When the sparsity pattern is fixed across multiple solves (e.g. a Newton iteration where only values change), pass the previously computed symbolic factor:

auto symb = previous_factorization->get_symbolic_factorization();

auto factory = gko::experimental::factorization::Lu<double, int>::build()
    .with_symbolic_factorization(symb)
    .on(exec);

auto direct = gko::experimental::solver::Direct<double, int>::build()
    .with_factorization(factory)
    .on(exec)
    ->generate(updated_matrix);   // only numeric factor is redone

This saves the (often dominant) symbolic-analysis cost.

Switch to cuDSS on NVIDIA GPUs#

When you need an in-place refactorize (vendor-tuned, only the numerical values are updated), use the cuDSS extension:

auto solver = gko::ext::cuda::solver::Cudss<double, int>::build()
    .with_matrix_type(0)      // GENERAL — full matrix stored
    .on(exec)
    ->generate(system_matrix);
solver->apply(b, x);

solver->refactorize(updated_matrix);   // same sparsity, new values
solver->apply(b, x);                    // ~10× faster than redoing generate

cuDSS requires a CUDA executor and a cuDSS install — see cuDSS direct solver.

Common pitfalls#

Skipping the reordering on large matrices is expensive.
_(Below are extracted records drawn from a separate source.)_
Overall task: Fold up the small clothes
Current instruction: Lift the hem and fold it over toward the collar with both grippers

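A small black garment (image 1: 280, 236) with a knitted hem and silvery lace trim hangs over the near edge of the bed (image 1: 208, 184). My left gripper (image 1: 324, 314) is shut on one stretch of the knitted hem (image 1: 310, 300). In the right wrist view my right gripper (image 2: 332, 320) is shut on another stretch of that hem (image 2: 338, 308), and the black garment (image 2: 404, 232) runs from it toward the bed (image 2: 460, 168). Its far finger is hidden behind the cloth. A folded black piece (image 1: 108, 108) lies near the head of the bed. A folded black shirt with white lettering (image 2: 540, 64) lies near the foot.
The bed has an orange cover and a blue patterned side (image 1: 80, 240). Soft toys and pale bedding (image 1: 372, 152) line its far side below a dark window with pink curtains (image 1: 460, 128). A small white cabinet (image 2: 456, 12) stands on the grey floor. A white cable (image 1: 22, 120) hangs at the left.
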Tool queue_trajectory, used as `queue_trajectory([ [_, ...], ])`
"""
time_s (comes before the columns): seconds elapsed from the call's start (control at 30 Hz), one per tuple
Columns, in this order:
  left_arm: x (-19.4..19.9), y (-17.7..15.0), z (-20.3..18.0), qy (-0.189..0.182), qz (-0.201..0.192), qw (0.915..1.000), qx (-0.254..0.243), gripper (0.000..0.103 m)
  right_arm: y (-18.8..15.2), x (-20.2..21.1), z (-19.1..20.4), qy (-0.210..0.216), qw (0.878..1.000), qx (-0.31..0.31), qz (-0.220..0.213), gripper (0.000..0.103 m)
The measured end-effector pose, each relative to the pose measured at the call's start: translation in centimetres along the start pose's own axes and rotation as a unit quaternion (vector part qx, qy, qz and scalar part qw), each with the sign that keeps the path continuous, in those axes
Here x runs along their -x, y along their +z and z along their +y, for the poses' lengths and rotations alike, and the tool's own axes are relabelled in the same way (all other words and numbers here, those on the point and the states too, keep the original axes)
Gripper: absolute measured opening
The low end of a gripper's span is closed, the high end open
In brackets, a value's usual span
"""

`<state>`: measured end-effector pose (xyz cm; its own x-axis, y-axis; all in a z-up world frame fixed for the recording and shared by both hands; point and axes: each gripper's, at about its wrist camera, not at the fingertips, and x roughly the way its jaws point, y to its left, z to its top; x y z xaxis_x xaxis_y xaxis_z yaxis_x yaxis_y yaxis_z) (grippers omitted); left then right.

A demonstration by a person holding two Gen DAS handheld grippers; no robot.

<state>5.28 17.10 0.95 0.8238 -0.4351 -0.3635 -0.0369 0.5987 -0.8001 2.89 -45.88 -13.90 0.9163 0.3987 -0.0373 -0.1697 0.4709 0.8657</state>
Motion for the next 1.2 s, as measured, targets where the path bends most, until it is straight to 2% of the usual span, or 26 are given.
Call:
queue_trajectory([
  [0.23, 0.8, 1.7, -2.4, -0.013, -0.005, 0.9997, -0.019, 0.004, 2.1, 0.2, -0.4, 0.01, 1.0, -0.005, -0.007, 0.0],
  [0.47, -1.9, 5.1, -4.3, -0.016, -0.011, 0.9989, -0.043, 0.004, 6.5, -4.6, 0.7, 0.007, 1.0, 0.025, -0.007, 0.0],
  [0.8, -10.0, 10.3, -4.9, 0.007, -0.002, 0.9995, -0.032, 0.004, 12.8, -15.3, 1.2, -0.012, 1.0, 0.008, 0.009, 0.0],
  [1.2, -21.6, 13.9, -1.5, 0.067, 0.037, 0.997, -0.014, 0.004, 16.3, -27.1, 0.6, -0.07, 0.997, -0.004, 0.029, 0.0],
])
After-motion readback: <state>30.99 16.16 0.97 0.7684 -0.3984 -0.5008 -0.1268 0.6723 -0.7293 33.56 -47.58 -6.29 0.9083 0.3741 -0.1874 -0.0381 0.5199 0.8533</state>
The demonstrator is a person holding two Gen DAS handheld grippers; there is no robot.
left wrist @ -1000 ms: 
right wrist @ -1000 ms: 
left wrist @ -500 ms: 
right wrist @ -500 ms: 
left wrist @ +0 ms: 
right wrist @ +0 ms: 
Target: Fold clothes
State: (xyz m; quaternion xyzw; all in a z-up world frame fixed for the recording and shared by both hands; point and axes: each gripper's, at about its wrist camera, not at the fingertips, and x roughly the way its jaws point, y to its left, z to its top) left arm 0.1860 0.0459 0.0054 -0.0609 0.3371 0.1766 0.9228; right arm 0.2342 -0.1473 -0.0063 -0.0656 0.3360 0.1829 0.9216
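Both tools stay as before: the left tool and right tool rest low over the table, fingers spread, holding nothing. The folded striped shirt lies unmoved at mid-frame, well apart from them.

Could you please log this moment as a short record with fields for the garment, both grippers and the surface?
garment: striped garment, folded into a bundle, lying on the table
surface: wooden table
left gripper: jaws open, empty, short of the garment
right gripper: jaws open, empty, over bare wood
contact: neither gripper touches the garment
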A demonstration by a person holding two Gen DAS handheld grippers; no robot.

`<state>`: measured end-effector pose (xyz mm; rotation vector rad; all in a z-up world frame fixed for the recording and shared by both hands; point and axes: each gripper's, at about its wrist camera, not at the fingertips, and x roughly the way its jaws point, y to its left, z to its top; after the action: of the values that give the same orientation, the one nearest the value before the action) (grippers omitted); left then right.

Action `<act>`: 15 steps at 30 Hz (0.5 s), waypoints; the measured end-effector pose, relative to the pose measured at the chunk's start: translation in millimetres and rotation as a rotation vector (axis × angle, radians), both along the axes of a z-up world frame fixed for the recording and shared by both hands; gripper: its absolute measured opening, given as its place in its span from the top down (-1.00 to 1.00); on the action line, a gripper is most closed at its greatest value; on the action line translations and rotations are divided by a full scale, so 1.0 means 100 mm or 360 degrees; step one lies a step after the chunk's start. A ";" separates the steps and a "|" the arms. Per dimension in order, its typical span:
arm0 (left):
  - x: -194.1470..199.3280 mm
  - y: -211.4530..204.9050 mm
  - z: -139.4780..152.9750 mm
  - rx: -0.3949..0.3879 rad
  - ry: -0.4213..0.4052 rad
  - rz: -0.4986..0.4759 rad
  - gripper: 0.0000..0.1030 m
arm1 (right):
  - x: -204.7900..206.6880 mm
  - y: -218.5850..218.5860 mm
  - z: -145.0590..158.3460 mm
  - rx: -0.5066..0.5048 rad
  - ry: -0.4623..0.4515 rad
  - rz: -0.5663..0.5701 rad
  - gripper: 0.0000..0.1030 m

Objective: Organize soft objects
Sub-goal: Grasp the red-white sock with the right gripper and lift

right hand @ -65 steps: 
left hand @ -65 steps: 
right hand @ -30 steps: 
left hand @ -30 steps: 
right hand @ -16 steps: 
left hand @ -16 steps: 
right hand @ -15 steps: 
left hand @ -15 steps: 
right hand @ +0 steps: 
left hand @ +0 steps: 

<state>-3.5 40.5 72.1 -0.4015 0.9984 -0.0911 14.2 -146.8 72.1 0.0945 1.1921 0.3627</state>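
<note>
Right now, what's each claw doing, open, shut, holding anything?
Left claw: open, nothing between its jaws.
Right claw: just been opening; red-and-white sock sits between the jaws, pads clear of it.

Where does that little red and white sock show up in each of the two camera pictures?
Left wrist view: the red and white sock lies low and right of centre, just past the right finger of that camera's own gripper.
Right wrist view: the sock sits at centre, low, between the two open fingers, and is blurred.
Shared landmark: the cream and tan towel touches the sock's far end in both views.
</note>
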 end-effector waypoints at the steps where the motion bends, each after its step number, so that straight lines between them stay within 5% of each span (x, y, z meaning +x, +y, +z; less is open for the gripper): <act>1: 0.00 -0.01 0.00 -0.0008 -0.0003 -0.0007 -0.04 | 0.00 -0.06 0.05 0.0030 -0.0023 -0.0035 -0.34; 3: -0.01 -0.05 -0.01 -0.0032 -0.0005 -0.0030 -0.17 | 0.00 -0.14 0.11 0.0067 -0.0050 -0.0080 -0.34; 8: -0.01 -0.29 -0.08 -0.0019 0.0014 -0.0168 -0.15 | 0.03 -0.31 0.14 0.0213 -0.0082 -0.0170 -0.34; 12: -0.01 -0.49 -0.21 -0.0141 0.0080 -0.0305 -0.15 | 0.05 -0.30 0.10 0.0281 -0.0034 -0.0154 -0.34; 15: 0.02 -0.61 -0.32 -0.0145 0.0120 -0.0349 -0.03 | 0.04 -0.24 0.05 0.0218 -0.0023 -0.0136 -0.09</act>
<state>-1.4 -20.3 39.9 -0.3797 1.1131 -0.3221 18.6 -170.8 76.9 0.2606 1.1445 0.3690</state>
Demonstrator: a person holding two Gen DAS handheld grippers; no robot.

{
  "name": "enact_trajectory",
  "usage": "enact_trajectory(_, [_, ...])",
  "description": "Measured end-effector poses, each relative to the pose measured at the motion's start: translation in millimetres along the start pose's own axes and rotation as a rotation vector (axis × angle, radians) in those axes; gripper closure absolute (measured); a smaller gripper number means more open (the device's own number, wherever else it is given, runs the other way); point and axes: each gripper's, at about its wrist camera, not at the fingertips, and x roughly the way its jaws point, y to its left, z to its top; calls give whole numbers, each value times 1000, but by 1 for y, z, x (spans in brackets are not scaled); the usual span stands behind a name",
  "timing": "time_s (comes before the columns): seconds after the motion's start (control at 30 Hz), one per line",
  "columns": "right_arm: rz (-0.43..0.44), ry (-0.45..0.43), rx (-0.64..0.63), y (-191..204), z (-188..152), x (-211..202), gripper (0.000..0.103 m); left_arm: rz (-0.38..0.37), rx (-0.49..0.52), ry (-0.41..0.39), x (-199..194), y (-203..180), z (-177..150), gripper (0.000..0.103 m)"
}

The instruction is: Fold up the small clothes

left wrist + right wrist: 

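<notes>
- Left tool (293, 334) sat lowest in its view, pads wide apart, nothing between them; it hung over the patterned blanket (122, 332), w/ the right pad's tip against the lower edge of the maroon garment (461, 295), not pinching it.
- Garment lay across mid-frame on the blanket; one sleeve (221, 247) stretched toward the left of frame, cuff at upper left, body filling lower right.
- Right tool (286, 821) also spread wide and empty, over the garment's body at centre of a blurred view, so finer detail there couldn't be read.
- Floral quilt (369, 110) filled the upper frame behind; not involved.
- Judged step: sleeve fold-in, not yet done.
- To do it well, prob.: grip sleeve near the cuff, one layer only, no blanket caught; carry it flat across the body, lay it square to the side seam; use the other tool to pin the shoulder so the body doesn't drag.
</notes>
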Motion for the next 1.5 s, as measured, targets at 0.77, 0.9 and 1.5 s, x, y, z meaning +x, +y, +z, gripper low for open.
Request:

Fill-in grows super-linearly; for million-row problems the unreordered factorisation may not fit in memory.
Re-applying the reordering on every solve. Build the ScaledReordered once and reuse it. The permutation depends only on the sparsity pattern.
Cholesky on a non-SPD matrix breaks down. Verify symmetry first (or use Lu).
cuDSS symmetric modes need only one triangle stored. Ginkgo’s CSR holds the full matrix; pass matrix_type=0 (GENERAL) with a full CSR, or extract a triangle into a fresh CSR before calling cuDSS with one of the symmetric modes.